Repeat the line that contains "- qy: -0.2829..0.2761" exactly, along with each following line up to and including the last line of the entries.

(Data records)
-------------------------
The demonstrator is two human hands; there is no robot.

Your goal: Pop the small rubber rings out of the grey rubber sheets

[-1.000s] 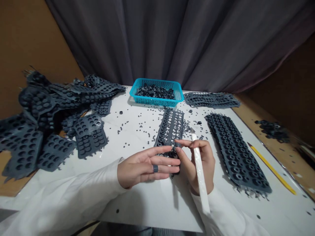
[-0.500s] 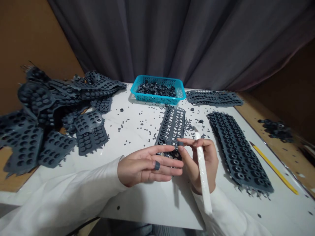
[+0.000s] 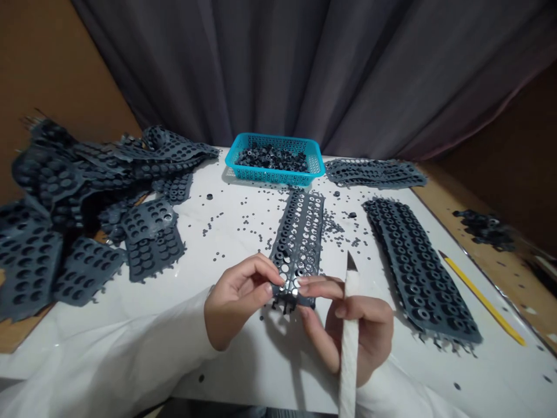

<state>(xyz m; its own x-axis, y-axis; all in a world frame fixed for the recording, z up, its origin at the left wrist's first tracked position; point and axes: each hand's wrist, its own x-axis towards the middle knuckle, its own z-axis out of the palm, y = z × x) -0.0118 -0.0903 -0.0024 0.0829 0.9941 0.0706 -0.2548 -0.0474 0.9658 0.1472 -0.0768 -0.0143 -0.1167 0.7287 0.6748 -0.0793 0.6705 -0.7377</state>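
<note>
A long dark rubber strip with rows of punched holes (image 3: 300,232) lies lengthwise at the middle of the white table (image 3: 243,232). My left hand (image 3: 237,299) pinches the strip's near end with thumb and fingers. My right hand (image 3: 354,331) is closed round a white-wrapped tool with a dark blade tip (image 3: 348,325), and its forefinger and thumb touch the strip's near end from the right. The near end of the strip is lifted slightly off the table.
A teal basket (image 3: 275,168) of small dark rings stands at the back. Piled rubber sheets (image 3: 82,197) cover the left side. More strips (image 3: 418,267) lie on the right, with a further stack (image 3: 374,173) behind. A yellow pencil (image 3: 481,297) lies far right. Small punched bits litter the table.
My left hand has gone from lying flat on the strip to pinching its near end. My right hand has drawn nearer with the tool, and the strip's end has risen.
</note>
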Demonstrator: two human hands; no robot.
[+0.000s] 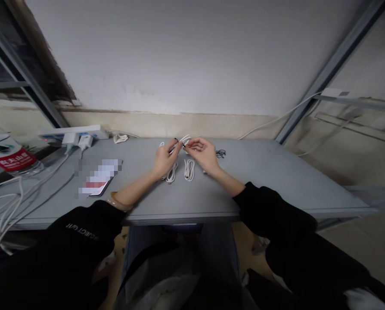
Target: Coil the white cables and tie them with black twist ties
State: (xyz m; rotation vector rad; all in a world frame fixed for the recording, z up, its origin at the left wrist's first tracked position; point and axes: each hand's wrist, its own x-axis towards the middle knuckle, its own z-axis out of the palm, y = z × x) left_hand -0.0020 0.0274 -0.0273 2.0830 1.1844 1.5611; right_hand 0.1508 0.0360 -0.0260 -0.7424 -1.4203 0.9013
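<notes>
Above the middle of the table, a white coiled cable is held between my two hands. My left hand has its fingers closed around the coil's left side, with a thin black tie at the fingertips. From the right, my right hand pinches at the black tie on the coil, thumb and index finger together. Just below the hands lie a coiled white cable and another white coil, partly behind my left wrist. A small pile of black ties rests to the right of my right hand.
At the left stand a power strip with plugged-in chargers and a large bottle with a red label. White cords run over the table's left edge. A phone lies near my left forearm. Behind the table is a wall.
</notes>
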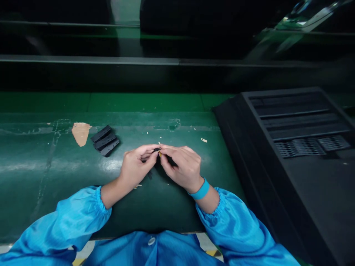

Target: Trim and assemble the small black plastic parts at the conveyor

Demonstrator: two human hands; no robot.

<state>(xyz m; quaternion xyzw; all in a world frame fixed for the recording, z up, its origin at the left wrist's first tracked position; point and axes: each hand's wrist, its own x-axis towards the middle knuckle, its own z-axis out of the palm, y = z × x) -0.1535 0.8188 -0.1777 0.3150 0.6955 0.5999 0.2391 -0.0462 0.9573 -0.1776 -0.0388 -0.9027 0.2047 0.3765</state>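
Observation:
Over the green table (91, 207), my left hand (136, 166) pinches a small black part (156, 150) between thumb and fingers. Fingertip to fingertip with it, my right hand (184, 165) is closed on a tiny yellow piece (160, 153) at the black part's end. Fingers cover most of both pieces, so their exact kind stays hidden. To the left of my hands lie several flat black strips (105, 140), fanned over one another. A tan scrap (81, 133) of paper or card rests beside them.
A large black tray (235, 147) with rows of slotted black parts (302, 147) stands on the right. Small pale bits (203, 140) lie scattered on the table, some yellowish slivers (138, 186) near my left wrist. A dark ledge runs along the back.

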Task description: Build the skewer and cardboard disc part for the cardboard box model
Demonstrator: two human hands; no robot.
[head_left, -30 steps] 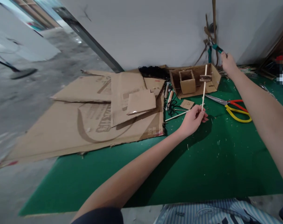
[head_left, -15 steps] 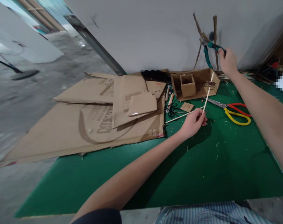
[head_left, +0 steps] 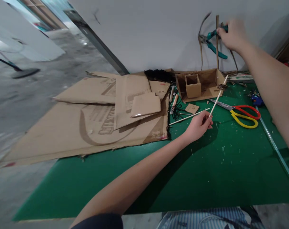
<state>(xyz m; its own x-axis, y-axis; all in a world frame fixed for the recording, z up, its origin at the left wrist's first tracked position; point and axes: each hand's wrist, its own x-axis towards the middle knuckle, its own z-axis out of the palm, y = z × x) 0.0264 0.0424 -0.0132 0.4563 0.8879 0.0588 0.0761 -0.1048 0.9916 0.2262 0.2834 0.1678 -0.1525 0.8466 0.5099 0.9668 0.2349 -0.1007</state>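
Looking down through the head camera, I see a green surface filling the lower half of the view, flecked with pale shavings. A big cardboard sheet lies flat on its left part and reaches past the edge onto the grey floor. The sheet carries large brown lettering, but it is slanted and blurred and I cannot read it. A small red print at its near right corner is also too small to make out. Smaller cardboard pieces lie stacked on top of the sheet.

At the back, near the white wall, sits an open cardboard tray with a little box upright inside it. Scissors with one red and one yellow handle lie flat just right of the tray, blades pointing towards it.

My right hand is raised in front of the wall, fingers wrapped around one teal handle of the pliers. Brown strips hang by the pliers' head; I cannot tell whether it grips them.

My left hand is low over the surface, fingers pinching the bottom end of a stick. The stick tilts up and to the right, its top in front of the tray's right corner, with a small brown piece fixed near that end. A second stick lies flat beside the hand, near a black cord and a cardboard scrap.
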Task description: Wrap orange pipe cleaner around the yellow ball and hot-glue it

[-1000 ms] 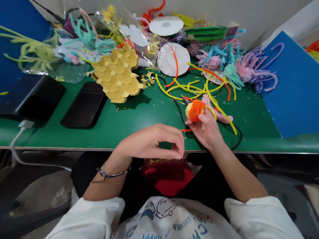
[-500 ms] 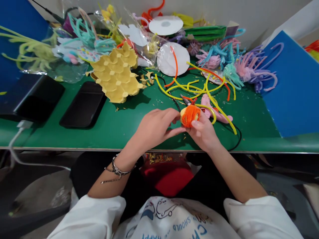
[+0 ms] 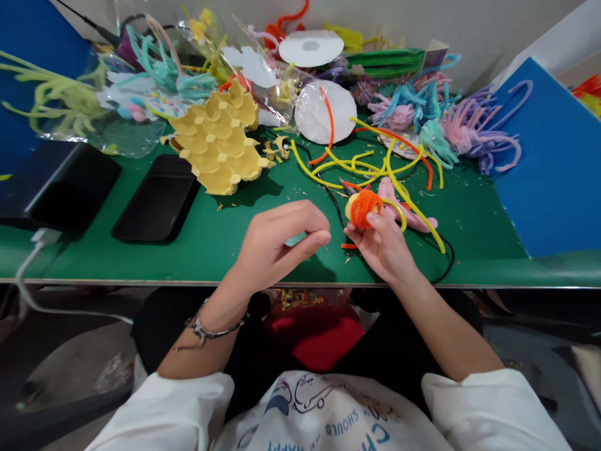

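Observation:
My right hand (image 3: 387,247) grips a small pale yellow piece wound with fuzzy orange pipe cleaner (image 3: 366,209), held between thumb and fingers above the table's front half. A short orange end (image 3: 348,246) pokes out near the fingertips. Apart from it, to the left, my left hand (image 3: 282,241) is closed, thumb and forefinger pressed together; anything in that pinch is too small to make out. Just behind the wound piece lie pliers (image 3: 348,187), partly hidden, and a pink glue gun (image 3: 408,216). Loose yellow pipe cleaners (image 3: 392,172) cross over the glue gun.
A yellow egg-carton piece (image 3: 216,141) and a black phone-shaped tray (image 3: 157,199) lie left on the green table (image 3: 211,257). Behind are a white disc (image 3: 325,111) and pastel pipe-cleaner bundles (image 3: 469,125). A black cord (image 3: 451,257) loops right, near a blue panel (image 3: 539,163).
My left hand has drawn away leftward from the orange-wound piece, its fingers now pinched. My right hand still holds the piece, shifted slightly right.

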`<act>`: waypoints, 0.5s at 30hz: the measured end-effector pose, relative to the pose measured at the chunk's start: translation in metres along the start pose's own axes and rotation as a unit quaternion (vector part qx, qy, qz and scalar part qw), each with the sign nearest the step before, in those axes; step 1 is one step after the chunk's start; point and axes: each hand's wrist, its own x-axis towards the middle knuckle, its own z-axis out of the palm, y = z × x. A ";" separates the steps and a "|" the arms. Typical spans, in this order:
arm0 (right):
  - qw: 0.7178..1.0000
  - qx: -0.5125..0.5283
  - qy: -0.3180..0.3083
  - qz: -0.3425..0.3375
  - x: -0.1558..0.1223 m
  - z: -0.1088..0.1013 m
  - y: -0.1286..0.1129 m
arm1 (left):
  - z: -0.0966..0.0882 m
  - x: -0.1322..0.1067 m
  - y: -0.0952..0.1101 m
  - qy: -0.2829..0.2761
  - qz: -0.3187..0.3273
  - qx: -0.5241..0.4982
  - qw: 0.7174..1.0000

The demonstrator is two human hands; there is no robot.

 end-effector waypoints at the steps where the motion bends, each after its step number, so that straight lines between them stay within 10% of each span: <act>1: 1.000 0.006 0.002 0.004 0.000 0.000 0.000 | -0.003 -0.001 0.002 0.038 0.003 -0.032 0.999; 5: 1.000 0.016 -0.001 0.011 0.000 0.000 0.000 | -0.008 -0.004 -0.002 0.125 -0.014 -0.078 0.989; 15: 0.993 -0.104 -0.008 -0.062 -0.002 0.002 0.004 | 0.026 0.001 -0.019 -0.125 -0.249 0.020 0.960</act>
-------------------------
» COMPLETED EXERCISE
  - qy: -0.2829..0.2761
  - qz: -0.3187..0.3273
  - qx: -0.5241..0.4982
  - qw: 0.7174..1.0000

The demonstrator is two human hands; there is no robot.

 end-effector waypoints at the steps where the motion bends, each after its step number, so that straight lines between them stay within 10% of each span: <act>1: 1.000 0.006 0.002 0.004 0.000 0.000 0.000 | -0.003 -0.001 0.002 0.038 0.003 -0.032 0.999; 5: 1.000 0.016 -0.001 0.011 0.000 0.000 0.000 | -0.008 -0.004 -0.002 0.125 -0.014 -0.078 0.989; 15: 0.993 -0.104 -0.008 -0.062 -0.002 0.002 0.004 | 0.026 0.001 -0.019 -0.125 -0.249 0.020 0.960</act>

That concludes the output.